WORK REQUEST:
Setting aside any pictures, reproduce the data exactly.

*** DATASET EXTRACT ***

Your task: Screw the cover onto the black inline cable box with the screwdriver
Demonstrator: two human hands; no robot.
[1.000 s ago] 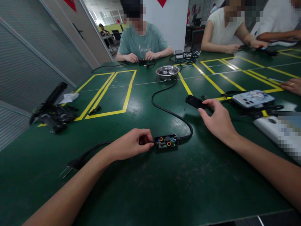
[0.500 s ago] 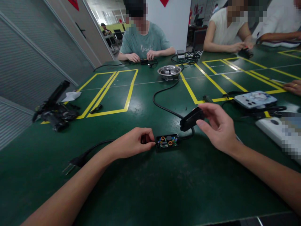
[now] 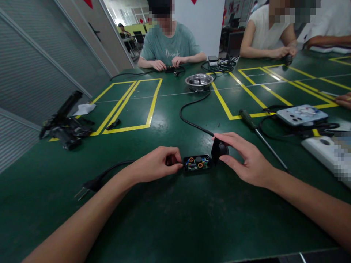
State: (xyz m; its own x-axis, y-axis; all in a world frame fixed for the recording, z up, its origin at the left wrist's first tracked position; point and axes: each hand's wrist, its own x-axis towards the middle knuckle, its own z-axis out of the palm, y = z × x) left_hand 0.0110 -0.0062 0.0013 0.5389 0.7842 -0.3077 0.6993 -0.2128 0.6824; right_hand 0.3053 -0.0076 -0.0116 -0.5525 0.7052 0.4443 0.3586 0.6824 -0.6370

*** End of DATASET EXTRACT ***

EXERCISE SOLUTION:
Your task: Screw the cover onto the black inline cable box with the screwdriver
Demonstrator: two human hands; no robot.
[1.000 s ago] 
[0.500 s ago] 
[now] 
State: (xyz m; its own x-axis, y-axis; all in a world frame fixed for the recording, z up, its origin at the left wrist's first tracked position; point and axes: each hand's wrist, its own x-axis towards the middle knuckle, its own z-axis out of the palm, y = z × x) left_hand 0.0110 -0.0062 0.0013 0.5389 0.7842 -0.3077 0.6993 -0.2128 0.6824; right_hand 0.3053 -0.0076 -0.0116 -0.5525 0.7052 0.4443 0.3586 0.6824 -0.6370

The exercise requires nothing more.